Results of dynamic tests with 10% of 2 mg/ml AF 647 tagged antisheep antibody

In order to determine the efficiency of the system for different coupling lengths between the fibers using the same setup, the distance between the input and collector fibers (D) was varied from 250 μm to 2,000 μm. The positioning and the integration of the fibers within the microfluidic chip were carried out under a microscope, and the distance between the fibers was measured under two optical magnifications, based on the field of view. As per the least count of the microscope measurement scale, the positioning precision for the coupling distances of upto 500 μm is ±5 μm and for coupling distances of greater than 500 μm, the positioning precision is ±10 μm.

5% of 2 mg/ml AF647 was passed between the fibers in the microfluidic channel and the fluorescent signals at different coupling distances between the fibers were recorded. The amplitude of the fluorescence signal for each value of D was normalized with respect to the maximum fluorescence observed for L = 250 μm. The variation of normalized fluorescence with respect to the coupling distance is shown in Fig. 13.

Fig. 13
figure 13

Variation of the fluorescence loss for different coupling distance between the fibers

If τ is the transmission of fluorescent signal into the collector waveguide at any moment, the loss in the system due to the increase in coupling distance is given as

$$ {\hbox{Optical loss}},{\beta}\left( {\hbox{dB}} \right) = - 10{\log_{10}}\left( {\frac{\tau }{{{\tau_{\max }}}}} \right) $$
(4)

Here, τ max is the maximum fluorescent signal at D = 250 μm and τ is the fluorescent signal obtained at any other coupling length. Thus, for the increase in the coupling length from 250 μm to 2,000 μm, the fluorescence loss in the system is 1.1 dB.

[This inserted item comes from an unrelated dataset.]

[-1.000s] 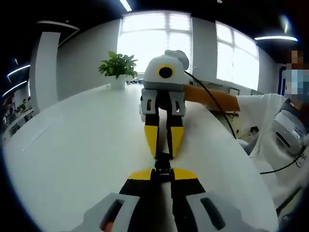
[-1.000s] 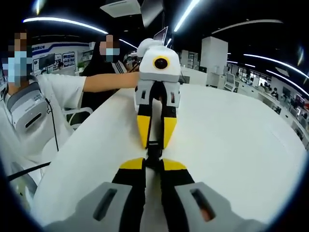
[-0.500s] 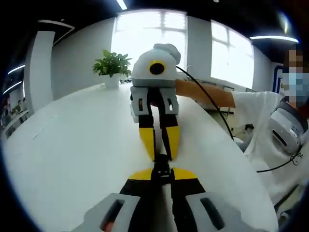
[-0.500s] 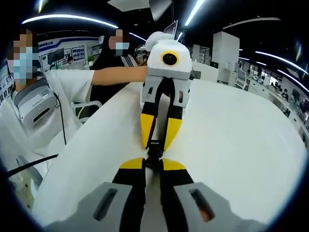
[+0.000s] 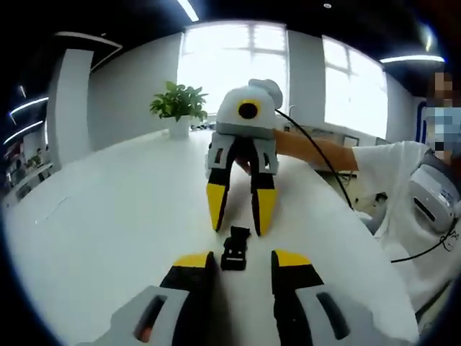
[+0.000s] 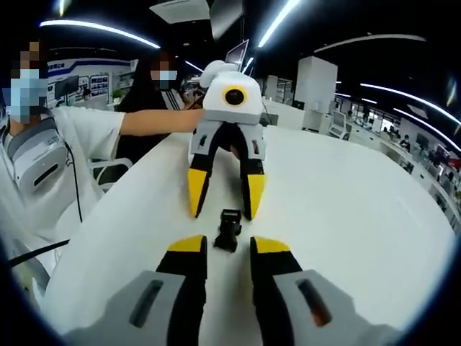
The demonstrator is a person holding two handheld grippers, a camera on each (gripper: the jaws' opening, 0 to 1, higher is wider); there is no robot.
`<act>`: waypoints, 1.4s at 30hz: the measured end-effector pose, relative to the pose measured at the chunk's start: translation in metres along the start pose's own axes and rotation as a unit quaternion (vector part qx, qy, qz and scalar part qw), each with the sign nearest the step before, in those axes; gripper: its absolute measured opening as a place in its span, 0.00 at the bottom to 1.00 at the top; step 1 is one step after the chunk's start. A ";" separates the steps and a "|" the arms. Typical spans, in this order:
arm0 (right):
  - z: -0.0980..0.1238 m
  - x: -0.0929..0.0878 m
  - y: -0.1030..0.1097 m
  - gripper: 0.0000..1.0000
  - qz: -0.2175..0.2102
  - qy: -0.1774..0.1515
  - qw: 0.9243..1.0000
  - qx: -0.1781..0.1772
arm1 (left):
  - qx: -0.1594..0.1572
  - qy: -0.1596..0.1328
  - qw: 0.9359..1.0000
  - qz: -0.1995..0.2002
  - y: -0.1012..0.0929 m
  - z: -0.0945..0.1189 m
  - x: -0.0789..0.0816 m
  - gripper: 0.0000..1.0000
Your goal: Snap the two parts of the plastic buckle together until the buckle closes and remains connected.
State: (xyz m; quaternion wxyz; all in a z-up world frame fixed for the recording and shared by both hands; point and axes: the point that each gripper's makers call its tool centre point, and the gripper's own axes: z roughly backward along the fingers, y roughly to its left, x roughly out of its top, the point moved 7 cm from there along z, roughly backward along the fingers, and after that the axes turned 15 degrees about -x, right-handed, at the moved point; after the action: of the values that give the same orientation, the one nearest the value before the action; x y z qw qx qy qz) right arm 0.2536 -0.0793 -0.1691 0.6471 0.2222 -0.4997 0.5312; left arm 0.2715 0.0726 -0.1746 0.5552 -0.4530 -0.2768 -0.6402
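A small black plastic buckle (image 5: 235,249) lies on the white table (image 5: 108,216), looking like one joined piece. In the left gripper view my left gripper (image 5: 241,261) stands open, its yellow-tipped jaws on either side of the buckle's near end and not touching it. My right gripper (image 5: 240,213) faces it from beyond the buckle, also open. In the right gripper view the buckle (image 6: 229,231) rests between my open right gripper (image 6: 228,246) and the open left gripper (image 6: 224,198) opposite.
A potted plant (image 5: 176,104) stands at the table's far end. A person in a white sleeve (image 5: 389,173) sits along the table edge, with a black cable (image 5: 324,158) trailing from the right gripper. Two people (image 6: 43,144) show beside the table (image 6: 346,216).
Both grippers were shut on the buckle's two ends; now both have opened and let go. The buckle lies free on the table, and the grippers have drawn slightly apart.
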 end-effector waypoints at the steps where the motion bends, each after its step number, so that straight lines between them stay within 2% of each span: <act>1: 0.000 0.000 -0.003 0.23 -0.007 -0.004 1.000 -0.008 | 0.006 -0.005 1.000 0.005 0.000 0.002 0.001 0.29; 2: 0.001 0.002 -0.006 0.23 -0.022 -0.013 0.999 -0.030 | 0.011 -0.008 1.000 0.004 0.001 0.002 0.001 0.27; 3: 0.002 0.003 -0.007 0.23 -0.034 -0.021 0.999 -0.035 | 0.020 -0.013 1.000 0.003 0.001 0.004 0.002 0.26; 4: 0.003 0.002 -0.007 0.23 -0.039 -0.021 0.998 -0.033 | 0.024 -0.016 1.000 0.003 0.002 0.004 0.002 0.26; 7: 0.007 0.000 -0.008 0.23 -0.064 -0.026 0.996 -0.058 | 0.030 -0.026 0.999 0.005 0.003 0.005 0.002 0.26; 9: 0.007 -0.002 -0.010 0.23 -0.075 -0.022 0.993 -0.084 | 0.028 -0.025 0.999 0.006 0.004 0.004 0.002 0.25; 11: 0.008 -0.002 -0.009 0.23 -0.081 -0.019 0.992 -0.090 | 0.033 -0.021 0.999 0.007 0.007 0.004 0.001 0.25; 25: -0.003 0.001 0.004 0.21 -0.093 0.002 0.991 -0.095 | 0.045 -0.052 0.997 0.031 0.008 0.002 0.000 0.22; 29: -0.005 -0.001 0.006 0.19 -0.092 0.007 0.990 -0.102 | 0.050 -0.049 0.997 0.032 0.005 0.001 -0.002 0.21; 34: -0.004 -0.001 0.006 0.14 -0.090 0.012 0.990 -0.105 | 0.057 -0.048 0.997 0.037 0.006 -0.001 -0.003 0.12; 42: -0.003 -0.001 0.006 0.12 -0.072 0.005 0.993 -0.098 | 0.056 -0.045 0.997 0.032 0.007 -0.001 -0.003 0.12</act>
State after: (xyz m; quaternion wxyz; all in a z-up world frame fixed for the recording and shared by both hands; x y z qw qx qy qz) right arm 0.2498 -0.0755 -0.1727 0.7048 0.1902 -0.5288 0.4330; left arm 0.2782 0.0716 -0.1784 0.5870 -0.4586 -0.3224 -0.5842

The biophotonic experimental results provide confidence in the packaging methods for the synthesis of the integrated device. Through the internal hybrid integration method proposed in this work, low concentration of biomolecules can be detected, which is a major advantage compared with the external hybrid integrated method. The Spectrometer-on-Chip device has enabled in the increase of the quality factor for the fluorescent signals, and the experimental results, shown in Figs. 9, 11 and 12 prove that the device is sensitive for no-flow and continuous flow testing. It is evident that even for an eight fold increase in the coupling distance between the fibers, the relative fluorescent loss is low. This proves that the optical alignment and the optical integration in the system are robust. Thus, the Spectrometer-on-Chip is highly suitable for the integrated microfluidic device for carrying out biophotonic fluorescence detections and can be used in real-time applications for chemical and biological detections.

6 Conclusion

In this work, an integrated silicon based microfluidic platform was developed for biophotonic detection of fluorescence using a Spectrometer-on-Chip. The feasibility of biodetection has been demonstrated through the successful detection of Alexafluor 647 tagged antibody molecules. The important novelties of the present work are the integration of the Spectrometer-on-Chip with the Opto-microfluidic device, which enables simultaneous detection of multiple fluorescent particles and the hybrid silicon-polymer platform for opto-microfluidic integration. The success of the present work opens up the feasibility of monolithic integration of silicon based microfluidic channel with Silica-on-Silicon based Spectrometer-on-Chip. Other important advantages of the proposed biophotonic system are independence of each module in terms of functionality, multi-analyte detection, rapid, precise and discriminating results with wavelength specific Spectrometer-on-Chip configuration, low background/high signal-to-noise ratio, lack of moving parts, robust, portability, and feasibility of bulk fabrication. Thus, the proposed device is highly suitable for in-situ biomedical detections of chemical and biological specimens. Further modifications to the present system would involve monolithic attachment of microfluidic chip and spectrometer to increase the coupling efficiency and study of variation of different microfluidic parameters for improved flow behaviour.